* **Extracted records**:

:::::

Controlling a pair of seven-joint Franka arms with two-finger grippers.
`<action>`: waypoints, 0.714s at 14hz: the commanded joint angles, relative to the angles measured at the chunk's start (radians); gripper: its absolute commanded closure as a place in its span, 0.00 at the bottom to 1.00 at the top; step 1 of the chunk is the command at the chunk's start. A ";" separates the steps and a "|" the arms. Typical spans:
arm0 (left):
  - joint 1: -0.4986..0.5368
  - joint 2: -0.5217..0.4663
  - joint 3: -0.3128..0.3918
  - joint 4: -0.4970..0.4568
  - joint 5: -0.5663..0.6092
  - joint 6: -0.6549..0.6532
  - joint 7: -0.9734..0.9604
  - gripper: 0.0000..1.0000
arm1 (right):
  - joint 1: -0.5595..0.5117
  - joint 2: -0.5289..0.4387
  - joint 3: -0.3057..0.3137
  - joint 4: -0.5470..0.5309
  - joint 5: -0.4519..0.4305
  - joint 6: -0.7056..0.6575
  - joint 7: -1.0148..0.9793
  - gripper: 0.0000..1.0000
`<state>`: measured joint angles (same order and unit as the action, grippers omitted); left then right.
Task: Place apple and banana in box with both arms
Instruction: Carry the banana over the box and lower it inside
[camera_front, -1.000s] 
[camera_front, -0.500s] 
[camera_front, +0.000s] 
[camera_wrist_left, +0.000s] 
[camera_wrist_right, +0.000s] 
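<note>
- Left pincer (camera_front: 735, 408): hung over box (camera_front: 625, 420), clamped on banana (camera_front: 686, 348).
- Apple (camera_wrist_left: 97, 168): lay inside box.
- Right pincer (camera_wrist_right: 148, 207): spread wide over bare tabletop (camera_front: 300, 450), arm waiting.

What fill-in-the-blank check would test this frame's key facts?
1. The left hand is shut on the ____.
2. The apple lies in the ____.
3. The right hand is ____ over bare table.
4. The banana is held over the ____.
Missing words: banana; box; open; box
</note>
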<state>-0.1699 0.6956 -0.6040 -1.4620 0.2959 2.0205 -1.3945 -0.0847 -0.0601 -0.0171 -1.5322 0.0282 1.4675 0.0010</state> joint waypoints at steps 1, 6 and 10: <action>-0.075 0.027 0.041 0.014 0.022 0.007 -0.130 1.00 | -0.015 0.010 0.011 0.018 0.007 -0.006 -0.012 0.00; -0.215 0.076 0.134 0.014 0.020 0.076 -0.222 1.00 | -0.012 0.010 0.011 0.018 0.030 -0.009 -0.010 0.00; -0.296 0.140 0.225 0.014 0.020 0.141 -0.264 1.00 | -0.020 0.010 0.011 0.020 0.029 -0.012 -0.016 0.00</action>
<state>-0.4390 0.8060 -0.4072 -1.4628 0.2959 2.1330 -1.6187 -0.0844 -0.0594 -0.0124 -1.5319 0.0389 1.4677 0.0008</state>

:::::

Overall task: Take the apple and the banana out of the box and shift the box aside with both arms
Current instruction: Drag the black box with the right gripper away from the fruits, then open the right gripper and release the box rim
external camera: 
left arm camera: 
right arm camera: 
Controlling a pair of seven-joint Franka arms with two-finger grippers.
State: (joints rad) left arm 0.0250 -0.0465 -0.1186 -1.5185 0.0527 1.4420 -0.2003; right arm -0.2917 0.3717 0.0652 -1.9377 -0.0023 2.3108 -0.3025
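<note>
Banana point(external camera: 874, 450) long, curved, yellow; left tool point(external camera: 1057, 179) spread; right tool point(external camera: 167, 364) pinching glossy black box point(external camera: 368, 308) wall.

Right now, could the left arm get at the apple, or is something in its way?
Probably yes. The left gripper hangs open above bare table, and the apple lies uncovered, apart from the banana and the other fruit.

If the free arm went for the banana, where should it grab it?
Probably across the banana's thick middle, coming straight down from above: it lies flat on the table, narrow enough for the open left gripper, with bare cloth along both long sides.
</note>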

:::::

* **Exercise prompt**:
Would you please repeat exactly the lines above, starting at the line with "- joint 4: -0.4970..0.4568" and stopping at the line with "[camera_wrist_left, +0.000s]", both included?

* **Result of the exercise**:
  - joint 4: -0.4970..0.4568
  - joint 5: -0.5663..0.6092
  - joint 6: -0.6549..0.6532
  - joint 7: -0.9734..0.9604
  - gripper: 0.0000..1.0000
arm1 (right):
  - joint 1: -0.5595..0.5117
  - joint 2: -0.5289..0.4387
  - joint 3: -0.3057..0.3137
  - joint 4: -0.5470..0.5309
  - joint 5: -0.4519..0.4305
  - joint 6: -0.7056..0.6575
  - joint 7: -1.0148..0.9793
  - gripper: 0.0000..1.0000
`<state>`: measured joint angles (same order and unit as the action, grippers omitted); left then right.
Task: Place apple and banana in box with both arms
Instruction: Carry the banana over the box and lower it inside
[camera_front, -1.000s] 
[camera_front, -0.500s] 
[camera_front, +0.000s] 
[camera_wrist_left, +0.000s] 

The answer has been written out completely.